Çocukken babamın hacdan getirdiği çift kaset çalarlı teybi kullanarak ulaşabildiğim ve sevdiğim tüm şarkıları kasetten kasette kaydederek kendi “toplama” albümlerimi oluştururdum. Kuzenlere falan da yapıp hediye ederek oldukça popüler olduğum günlerdi. 🙂
Sonraları radyo dinleyip sevdiğim şarkıları, oldukça disiplinli bir şekilde, kaydetmeye başladım. Şarkıyı başından sonuna kadar kaydetmezsem rahat edemezdim mesela. O yüzen defalarca kaydeder, dinler ve en ufak sorunda şarkının tekrar yayınlanmasını beklerdim.
97’nin son aylarında beraber çalıştığımız Hakan’ın keşfiyle sevdiğimiz müzik CD’lerinden “wave” yaparak şarkıları bilgisayara kaydetmeye başladık.
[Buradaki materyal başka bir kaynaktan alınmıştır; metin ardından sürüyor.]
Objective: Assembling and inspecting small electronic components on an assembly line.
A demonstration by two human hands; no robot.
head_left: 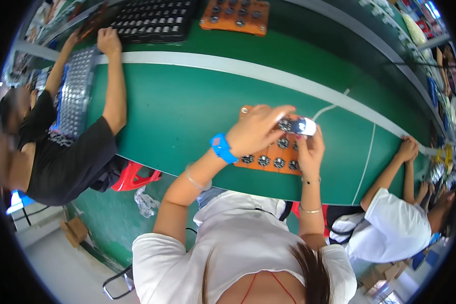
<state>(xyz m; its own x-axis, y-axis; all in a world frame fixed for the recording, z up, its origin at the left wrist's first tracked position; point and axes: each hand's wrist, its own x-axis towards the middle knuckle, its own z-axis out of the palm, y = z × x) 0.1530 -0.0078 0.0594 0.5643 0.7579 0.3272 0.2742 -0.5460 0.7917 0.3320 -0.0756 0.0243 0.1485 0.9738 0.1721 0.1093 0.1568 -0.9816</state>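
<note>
Both my hands meet above an orange tray point(268, 152) that holds rows of small black round parts point(263, 160) with silvery detail. My left hand point(258, 130), with a blue band on its wrist, has its index finger and thumb closed around a black round part point(285, 124). Right beside it, a small glossy silver-white piece point(304, 125) catches the light, gripped in the fingers of my right hand point(311, 149). Whether the two pieces touch is too blurred to tell. My hands hide part of the tray.
Beyond a white rail point(213, 61) stand a second orange tray point(235, 16) and a black tray of small parts point(154, 20). At left a person in black point(81, 157) works by a clear tray point(76, 91); another in white point(397, 223) sits at right. A pale cord point(325, 111) lies ahead.
</note>
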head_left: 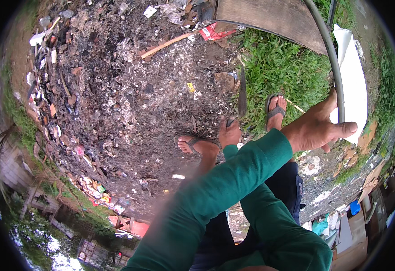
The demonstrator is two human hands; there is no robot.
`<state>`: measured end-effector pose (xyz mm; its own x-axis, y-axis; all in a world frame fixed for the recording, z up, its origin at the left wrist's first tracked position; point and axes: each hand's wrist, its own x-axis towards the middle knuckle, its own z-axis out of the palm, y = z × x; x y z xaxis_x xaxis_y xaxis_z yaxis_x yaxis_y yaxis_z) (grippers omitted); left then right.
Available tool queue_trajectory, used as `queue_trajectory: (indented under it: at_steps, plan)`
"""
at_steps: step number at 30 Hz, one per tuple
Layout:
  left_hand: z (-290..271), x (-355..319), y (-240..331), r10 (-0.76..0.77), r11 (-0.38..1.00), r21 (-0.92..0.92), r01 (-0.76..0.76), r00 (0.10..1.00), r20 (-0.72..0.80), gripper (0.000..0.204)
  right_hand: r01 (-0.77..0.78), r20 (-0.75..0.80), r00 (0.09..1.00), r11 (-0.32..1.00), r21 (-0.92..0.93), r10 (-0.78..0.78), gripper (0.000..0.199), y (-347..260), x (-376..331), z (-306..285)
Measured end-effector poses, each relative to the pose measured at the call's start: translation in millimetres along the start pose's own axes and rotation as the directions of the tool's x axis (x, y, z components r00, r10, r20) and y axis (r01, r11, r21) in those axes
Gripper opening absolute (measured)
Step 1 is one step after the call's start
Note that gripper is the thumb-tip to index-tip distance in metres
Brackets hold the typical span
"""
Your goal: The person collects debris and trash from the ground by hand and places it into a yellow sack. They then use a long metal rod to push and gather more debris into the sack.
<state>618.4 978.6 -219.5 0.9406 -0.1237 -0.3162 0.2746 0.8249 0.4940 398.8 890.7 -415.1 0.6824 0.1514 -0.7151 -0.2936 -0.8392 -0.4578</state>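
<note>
My left arm, in a green sleeve, crosses over my right arm and reaches to the right. My left hand is closed around the near end of a curved grey pipe, its thumb toward the right. Behind the pipe and against the fingers is a white sheet. My right hand shows below the left forearm, its fingers curled around a dark handle. A long dark machete blade points away just beyond it; the join between handle and blade is not clear.
Burnt, ashy ground with scattered litter spreads left and ahead. A wooden panel stands at the far right, beside grass. A wood strip lies ahead. My sandalled feet are near the hands. Boards and scrap are piled at lower right.
</note>
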Motion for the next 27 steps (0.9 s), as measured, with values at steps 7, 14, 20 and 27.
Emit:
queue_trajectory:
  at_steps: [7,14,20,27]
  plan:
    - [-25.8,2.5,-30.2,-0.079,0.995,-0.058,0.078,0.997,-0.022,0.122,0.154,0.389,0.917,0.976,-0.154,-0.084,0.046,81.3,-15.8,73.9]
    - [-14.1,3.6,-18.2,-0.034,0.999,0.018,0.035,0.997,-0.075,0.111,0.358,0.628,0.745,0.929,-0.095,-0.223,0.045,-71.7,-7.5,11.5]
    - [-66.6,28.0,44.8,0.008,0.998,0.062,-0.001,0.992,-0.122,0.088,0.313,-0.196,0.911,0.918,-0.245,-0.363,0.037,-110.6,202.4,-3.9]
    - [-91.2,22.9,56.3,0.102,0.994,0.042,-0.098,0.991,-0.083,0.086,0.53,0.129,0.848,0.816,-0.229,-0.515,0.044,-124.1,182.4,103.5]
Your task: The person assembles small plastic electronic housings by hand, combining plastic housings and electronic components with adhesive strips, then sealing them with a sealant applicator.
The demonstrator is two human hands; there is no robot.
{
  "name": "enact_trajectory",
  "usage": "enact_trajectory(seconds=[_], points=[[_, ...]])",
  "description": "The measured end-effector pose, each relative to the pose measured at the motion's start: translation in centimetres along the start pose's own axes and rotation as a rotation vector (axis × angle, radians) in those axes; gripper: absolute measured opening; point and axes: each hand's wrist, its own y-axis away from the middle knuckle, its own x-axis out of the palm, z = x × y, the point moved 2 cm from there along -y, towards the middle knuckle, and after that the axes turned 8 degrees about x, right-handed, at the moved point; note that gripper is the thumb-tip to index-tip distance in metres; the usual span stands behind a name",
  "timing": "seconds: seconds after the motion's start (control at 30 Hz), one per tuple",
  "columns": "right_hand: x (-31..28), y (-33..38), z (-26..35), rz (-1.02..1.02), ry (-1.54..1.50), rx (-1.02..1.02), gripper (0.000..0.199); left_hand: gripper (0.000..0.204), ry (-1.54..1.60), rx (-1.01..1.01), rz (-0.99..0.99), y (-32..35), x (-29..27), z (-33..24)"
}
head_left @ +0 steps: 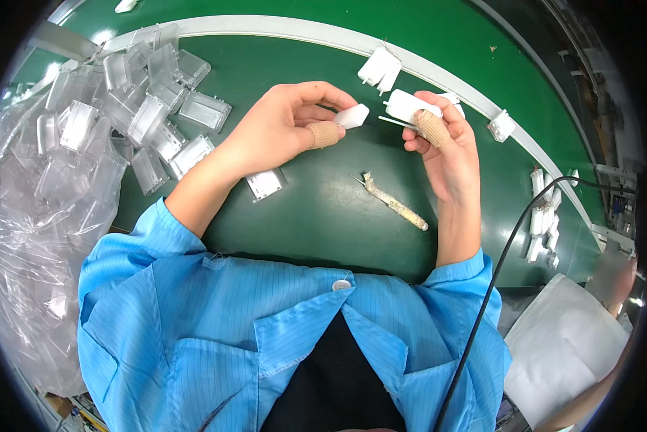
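My left hand [287, 119] is closed on a small white plastic piece [352, 116], pinched between thumb and fingers. Across from it, my right hand [447, 147] grips a white plastic housing [408, 106] with thin prongs pointing left. A gap separates the two white pieces. Tan ribbed finger covers sit on both thumbs. Below my hands lies a thin-tipped tool [395, 204] with a handle wrapped in worn, pale tape. A clear plastic case [266, 184] rests on the table beside my left forearm.
Many clear plastic cases [148, 119] are heaped at the left, by a clear plastic bag [32, 273]. More white housings lie at the back [380, 68] and right [543, 216]. A white rail [287, 27] crosses behind. A black cable [509, 252] runs past my right arm.
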Motion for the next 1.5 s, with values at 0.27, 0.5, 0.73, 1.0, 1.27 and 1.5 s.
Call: enact_trajectory(seconds=[0.27,0.5,0.73,1.0,1.27,1.5], points=[[1.7,1.4,1.0,0.014,0.106,-0.123,0.034,0.031,0.212,0.094,0.022,-0.2,0.2,0.2],[2.2,1.8,1.2,0.009,0.137,-0.145,0.035,0.031,0.210,0.142,0.018,-0.2,0.2,0.3],[2.6,2.2,1.2,-0.001,0.180,-0.190,0.035,0.031,0.087,0.135,0.018,0.0,0.4,0.5],[1.3,1.1,0.5,-0.108,0.182,-0.174,0.038,0.031,-0.205,0.109,-0.049,0.3,0.5,-0.1],[3.6,0.8,-1.4,-0.027,0.099,-0.247,0.051,0.028,-0.036,0.042,-0.075,0.5,1.8,0.3],[3.0,0.7,-1.3,-0.035,0.127,-0.278,0.051,0.022,0.050,0.010,-0.148,0.2,1.3,0.6]])
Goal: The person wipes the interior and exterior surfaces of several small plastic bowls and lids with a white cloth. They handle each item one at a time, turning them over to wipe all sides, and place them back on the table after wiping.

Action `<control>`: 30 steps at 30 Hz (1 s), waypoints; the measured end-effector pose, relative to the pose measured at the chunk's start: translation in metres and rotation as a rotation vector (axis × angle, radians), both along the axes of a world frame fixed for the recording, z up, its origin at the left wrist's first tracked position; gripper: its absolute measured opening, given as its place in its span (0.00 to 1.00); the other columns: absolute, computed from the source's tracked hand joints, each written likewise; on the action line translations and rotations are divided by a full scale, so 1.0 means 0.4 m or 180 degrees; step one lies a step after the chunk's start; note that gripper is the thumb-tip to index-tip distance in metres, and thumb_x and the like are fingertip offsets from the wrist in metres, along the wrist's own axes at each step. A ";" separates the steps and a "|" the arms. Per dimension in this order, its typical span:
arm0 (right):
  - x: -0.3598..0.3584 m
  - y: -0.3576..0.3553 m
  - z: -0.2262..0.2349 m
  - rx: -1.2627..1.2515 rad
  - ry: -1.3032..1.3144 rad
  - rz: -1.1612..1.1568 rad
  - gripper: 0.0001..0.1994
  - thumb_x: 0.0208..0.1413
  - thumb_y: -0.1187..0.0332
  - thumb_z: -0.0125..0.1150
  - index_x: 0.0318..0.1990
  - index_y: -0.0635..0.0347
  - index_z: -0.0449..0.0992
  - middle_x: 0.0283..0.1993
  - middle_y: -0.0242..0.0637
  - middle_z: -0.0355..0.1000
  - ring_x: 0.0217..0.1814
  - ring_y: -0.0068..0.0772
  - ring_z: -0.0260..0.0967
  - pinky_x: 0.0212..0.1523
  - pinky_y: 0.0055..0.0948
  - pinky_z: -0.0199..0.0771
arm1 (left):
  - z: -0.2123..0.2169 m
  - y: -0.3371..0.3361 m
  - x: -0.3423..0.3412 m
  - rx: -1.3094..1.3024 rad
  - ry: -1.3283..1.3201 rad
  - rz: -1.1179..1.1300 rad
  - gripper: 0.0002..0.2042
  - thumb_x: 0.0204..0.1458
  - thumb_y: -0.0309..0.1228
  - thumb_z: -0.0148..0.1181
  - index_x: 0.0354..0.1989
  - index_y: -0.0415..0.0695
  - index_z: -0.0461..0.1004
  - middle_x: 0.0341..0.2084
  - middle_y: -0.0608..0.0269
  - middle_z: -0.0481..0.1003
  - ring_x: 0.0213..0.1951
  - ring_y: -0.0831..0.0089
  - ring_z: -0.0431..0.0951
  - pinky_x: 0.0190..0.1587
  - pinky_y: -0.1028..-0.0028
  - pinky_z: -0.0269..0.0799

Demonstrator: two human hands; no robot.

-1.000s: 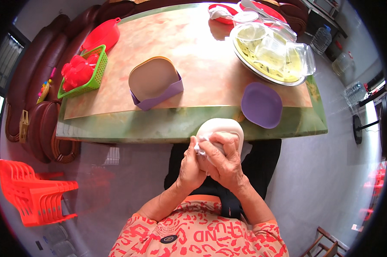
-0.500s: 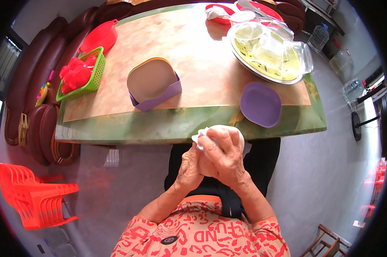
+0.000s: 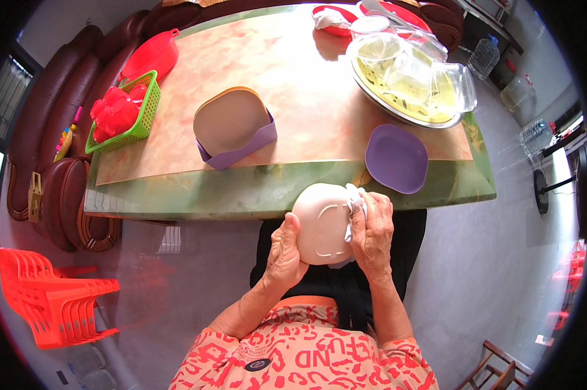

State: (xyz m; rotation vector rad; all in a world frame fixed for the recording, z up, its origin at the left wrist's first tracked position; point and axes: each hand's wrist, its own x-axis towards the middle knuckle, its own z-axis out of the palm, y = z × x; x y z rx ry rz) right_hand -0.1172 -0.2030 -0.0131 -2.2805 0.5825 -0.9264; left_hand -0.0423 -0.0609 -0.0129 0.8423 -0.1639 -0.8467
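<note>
1. Far left, on the floor: one stack of orange plastic chairs [image 3: 53, 302] is standing; number in the stack is not countable.
2. On the marble-patterned table with a green edge [image 3: 293, 188], left end: one green plastic mesh basket [image 3: 145, 104] is holding red plastic pieces [image 3: 114, 112]; count is unclear. One red oval plastic lid [image 3: 149, 60] is lying just behind the basket.
3. Table centre: one stack of square plastic dishes, beige on top and purple at the bottom [image 3: 233, 127], is sitting; at least three layers are showing.
4. Below the table edge, over the lap: one beige square plastic bowl [image 3: 322, 223] is being held with its underside facing the camera, between both hands.
5. Left hand [image 3: 283, 257]: it is gripping the bowl's left rim, thumb lying on the underside, the other fingers are hidden behind it. Forearm is coming up from the lower edge.
6. Right hand [image 3: 373, 233]: fingers are curled, pressing one white cloth [image 3: 354, 207] against the bowl's right edge.
7. Right of the bowl, on the table near its edge: one purple square plastic dish [image 3: 396, 158] is lying alone.
8. Table's right rear: one round metal tray [image 3: 404, 104] is carrying several clear plastic containers [image 3: 407, 71]; at least four.
</note>
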 end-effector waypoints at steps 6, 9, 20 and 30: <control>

Hem kalitesi hem de şarkılara offline olarak ulaşabiliyor olmak efsanevi bir histi!
Arşivimizi ölümsüzleştirmek için de her 650 MB’lık şarkımız oldukça Erol Abinin yanına gider, CD kaydedicisini kullanma izni alır ve “ne olur ne olmaz” diye yedekleyerek şarkıları kopyalayıp CD’lerimize gözümüz gibi bakardık.
Bir süre sonra waveden çok daha az yer kaplayan mp3’ler ve akabinde internetten şarkı indirebilme özelliği girdi hayatlarımıza.
Ama ilk zamanlar şarkıyı bulmak bir dert, indirmek daha başka bir dertti. Çünkü şarkıları ancak FTP sitelerinde bulabilir, çekebilmek için de çoğunlukla sahibinden onay almanız gerekirdi. ICQ’dan ilgili kişiye ulaşılır, çekmek istenilen şarkılar söylenir ardından da elde olanların listesi atılır. Eleman onay verirse uploadlar yapılır karşılığında alınan şifreyle de istenilen şarkılar çekilirdi.
Ekstrem örneğimizi yazının tam da burasına koymak gerek ki okuyucunun empati seviyesi artsın: Kore’deki bir FTP sitesinden Mariah Carey’in 3,6 MB’lik Hero şarkısını 24 saatte çekmiştim. Resmen byte byte takip ede ede bitmesini beklemiştim! Belki de bu yüzden bu şarkıyı hiç bir zaman unutmayacağım 🙂
Sonra Napster çıktı ortaya. İstenilen şarkı tek tıkla indirilebiliyordu artık! Her bir şarkıyı indirmenin bile olay olduğu, evlerde 14.4K modemin yer aldığı günlerde TurkNet’in Ankara internet dağıtım ofisinde çalışan Fatih’le tanışmış, tabiri caizse çeşmenin yanı başına sandalye atmıştım; artık 1 megabit hattım vardı!
Napster’da şarkıyı arayıp “indir” tuşuna bastıktan sonra indirmeyle eş zamanlı olarak winamp’tan dinlemeye başlıyor, şarkı bitince de “diskte çok yer kaplıyor” diye siliyorduk mesela? Hayal, rüya, gerçek hepsi bir aradaydı yeminle! Bohem hayatlardı bizimkisi… 🙂
Metallica’nın “korsancılık yapıyor” diye Napster’ı dava edip kapattırması da çok fazla gündemi meşgul etmiş dünyanın en büyük thrash metal grubu az küfür yememişti. Ama internetin asla yasaklanamayacağının ilk örneği olarak tarih sayfalarında yerini aldı bu olay! Su aktı yolunu buldu kısaca..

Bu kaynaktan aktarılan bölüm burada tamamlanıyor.